Exercise aim. Print the data once more, exactly as given. Drop the pictures.
------------------------
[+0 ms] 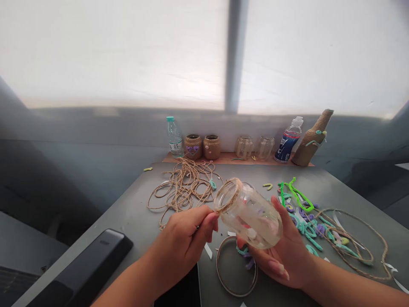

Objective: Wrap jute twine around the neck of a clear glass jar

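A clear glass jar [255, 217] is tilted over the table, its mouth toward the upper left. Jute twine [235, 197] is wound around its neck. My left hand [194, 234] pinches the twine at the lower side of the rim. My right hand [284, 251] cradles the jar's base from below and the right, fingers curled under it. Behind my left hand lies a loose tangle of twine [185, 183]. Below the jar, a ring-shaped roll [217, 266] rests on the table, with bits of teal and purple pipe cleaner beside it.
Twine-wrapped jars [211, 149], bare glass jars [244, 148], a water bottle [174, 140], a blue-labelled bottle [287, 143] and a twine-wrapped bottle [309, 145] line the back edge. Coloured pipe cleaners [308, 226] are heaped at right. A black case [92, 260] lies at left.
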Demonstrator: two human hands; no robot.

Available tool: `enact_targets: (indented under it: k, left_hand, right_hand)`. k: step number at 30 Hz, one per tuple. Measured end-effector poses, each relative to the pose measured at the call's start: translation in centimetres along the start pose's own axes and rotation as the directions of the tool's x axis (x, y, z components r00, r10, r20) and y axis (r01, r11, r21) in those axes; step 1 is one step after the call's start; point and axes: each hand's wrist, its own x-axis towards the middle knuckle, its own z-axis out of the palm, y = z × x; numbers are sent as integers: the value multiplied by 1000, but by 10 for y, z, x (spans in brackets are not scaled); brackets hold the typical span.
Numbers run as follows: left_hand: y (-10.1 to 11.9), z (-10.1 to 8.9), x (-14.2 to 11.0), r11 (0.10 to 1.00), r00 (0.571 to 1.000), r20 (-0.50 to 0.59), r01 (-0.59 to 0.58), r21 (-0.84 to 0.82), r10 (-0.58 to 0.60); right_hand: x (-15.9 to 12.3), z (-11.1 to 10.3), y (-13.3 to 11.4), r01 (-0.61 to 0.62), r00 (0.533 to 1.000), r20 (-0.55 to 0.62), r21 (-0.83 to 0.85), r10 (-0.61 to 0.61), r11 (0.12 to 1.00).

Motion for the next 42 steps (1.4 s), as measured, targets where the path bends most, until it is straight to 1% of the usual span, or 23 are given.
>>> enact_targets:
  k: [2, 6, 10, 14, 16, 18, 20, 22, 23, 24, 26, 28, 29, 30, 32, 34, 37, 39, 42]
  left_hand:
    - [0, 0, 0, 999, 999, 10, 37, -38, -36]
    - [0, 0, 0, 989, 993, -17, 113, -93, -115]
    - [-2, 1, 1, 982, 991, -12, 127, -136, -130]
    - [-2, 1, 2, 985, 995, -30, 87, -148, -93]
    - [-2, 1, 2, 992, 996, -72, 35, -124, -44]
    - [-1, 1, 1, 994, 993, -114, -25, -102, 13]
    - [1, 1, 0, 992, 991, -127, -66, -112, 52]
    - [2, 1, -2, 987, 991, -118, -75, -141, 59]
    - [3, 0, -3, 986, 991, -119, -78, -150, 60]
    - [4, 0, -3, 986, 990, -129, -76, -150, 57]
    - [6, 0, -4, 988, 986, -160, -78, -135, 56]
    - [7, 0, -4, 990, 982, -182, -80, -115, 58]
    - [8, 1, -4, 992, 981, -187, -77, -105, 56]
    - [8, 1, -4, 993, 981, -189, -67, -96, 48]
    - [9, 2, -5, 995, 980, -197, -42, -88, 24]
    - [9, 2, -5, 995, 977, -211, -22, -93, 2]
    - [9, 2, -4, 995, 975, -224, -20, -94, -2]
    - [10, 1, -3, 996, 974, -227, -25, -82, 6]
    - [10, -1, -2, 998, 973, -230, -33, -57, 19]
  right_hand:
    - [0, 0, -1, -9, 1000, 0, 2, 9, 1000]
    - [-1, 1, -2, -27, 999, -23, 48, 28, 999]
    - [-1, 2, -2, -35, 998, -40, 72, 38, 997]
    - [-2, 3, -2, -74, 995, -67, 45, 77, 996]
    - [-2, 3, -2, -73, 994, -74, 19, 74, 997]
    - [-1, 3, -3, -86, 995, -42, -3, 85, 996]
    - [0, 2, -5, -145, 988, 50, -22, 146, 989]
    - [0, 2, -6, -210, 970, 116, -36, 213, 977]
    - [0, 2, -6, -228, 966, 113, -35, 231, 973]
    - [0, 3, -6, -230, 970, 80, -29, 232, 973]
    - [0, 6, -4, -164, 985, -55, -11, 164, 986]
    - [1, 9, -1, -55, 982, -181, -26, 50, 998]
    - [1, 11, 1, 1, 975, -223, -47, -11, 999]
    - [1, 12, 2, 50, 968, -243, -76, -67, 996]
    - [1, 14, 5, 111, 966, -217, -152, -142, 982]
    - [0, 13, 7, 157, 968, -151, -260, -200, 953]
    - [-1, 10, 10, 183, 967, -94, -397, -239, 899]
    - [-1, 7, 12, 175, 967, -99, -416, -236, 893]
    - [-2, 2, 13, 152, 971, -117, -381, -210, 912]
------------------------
Exercise answer.
[+0 ms] 

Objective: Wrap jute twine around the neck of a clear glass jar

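A clear glass jar [255, 217] is tilted over the table, its mouth toward the upper left. Jute twine [235, 197] is wound around its neck. My left hand [194, 234] pinches the twine at the lower side of the rim. My right hand [284, 251] cradles the jar's base from below and the right, fingers curled under it. Behind my left hand lies a loose tangle of twine [185, 183]. Below the jar, a ring-shaped roll [217, 266] rests on the table, with bits of teal and purple pipe cleaner beside it.
Twine-wrapped jars [211, 149], bare glass jars [244, 148], a water bottle [174, 140], a blue-labelled bottle [287, 143] and a twine-wrapped bottle [309, 145] line the back edge. Coloured pipe cleaners [308, 226] are heaped at right. A black case [92, 260] lies at left.
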Demonstrator: two human hands; no robot.

Available tool: `enact_targets: (indented under it: k, left_hand, right_hand)`. k: step number at 30 Hz, one per tuple. Measured end-effector poses, each relative to the pose measured at the call's start: translation in centimetres along the start pose's own axes and rotation as the directions of the tool's x axis (x, y, z components r00, r10, r20) and y axis (r01, r11, r21) in those axes; step 1 is one step after the call's start; point and axes: each hand's wrist, its own x-axis towards the middle knuckle, its own z-axis out of the palm, y = z × x; numbers are sent as integers: the value multiplied by 1000, but by 10 for y, z, x (spans in brackets are not scaled); brackets hold the typical span.
Numbers run as follows: left_hand: y (-10.1 to 11.9), z (-10.1 to 8.9), x (-14.2 to 11.0), r11 (0.10 to 1.00), r00 (0.571 to 1.000), r20 (-0.50 to 0.59), r01 (-0.59 to 0.58), r21 (-0.84 to 0.82), r10 (-0.58 to 0.60); right_hand: x (-15.9 to 12.3), z (-11.1 to 10.3), y (-13.3 to 11.4), r01 (-0.61 to 0.62), r00 (0.533 to 1.000), r20 (-0.55 to 0.62), r21 (-0.83 to 0.85), r10 (-0.61 to 0.61), r11 (0.12 to 1.00).

Motion for the next 42 steps (1.4 s), as measured, targets where the path bends most, until it is straight to 1% of the usual span, or 23 are given.
>>> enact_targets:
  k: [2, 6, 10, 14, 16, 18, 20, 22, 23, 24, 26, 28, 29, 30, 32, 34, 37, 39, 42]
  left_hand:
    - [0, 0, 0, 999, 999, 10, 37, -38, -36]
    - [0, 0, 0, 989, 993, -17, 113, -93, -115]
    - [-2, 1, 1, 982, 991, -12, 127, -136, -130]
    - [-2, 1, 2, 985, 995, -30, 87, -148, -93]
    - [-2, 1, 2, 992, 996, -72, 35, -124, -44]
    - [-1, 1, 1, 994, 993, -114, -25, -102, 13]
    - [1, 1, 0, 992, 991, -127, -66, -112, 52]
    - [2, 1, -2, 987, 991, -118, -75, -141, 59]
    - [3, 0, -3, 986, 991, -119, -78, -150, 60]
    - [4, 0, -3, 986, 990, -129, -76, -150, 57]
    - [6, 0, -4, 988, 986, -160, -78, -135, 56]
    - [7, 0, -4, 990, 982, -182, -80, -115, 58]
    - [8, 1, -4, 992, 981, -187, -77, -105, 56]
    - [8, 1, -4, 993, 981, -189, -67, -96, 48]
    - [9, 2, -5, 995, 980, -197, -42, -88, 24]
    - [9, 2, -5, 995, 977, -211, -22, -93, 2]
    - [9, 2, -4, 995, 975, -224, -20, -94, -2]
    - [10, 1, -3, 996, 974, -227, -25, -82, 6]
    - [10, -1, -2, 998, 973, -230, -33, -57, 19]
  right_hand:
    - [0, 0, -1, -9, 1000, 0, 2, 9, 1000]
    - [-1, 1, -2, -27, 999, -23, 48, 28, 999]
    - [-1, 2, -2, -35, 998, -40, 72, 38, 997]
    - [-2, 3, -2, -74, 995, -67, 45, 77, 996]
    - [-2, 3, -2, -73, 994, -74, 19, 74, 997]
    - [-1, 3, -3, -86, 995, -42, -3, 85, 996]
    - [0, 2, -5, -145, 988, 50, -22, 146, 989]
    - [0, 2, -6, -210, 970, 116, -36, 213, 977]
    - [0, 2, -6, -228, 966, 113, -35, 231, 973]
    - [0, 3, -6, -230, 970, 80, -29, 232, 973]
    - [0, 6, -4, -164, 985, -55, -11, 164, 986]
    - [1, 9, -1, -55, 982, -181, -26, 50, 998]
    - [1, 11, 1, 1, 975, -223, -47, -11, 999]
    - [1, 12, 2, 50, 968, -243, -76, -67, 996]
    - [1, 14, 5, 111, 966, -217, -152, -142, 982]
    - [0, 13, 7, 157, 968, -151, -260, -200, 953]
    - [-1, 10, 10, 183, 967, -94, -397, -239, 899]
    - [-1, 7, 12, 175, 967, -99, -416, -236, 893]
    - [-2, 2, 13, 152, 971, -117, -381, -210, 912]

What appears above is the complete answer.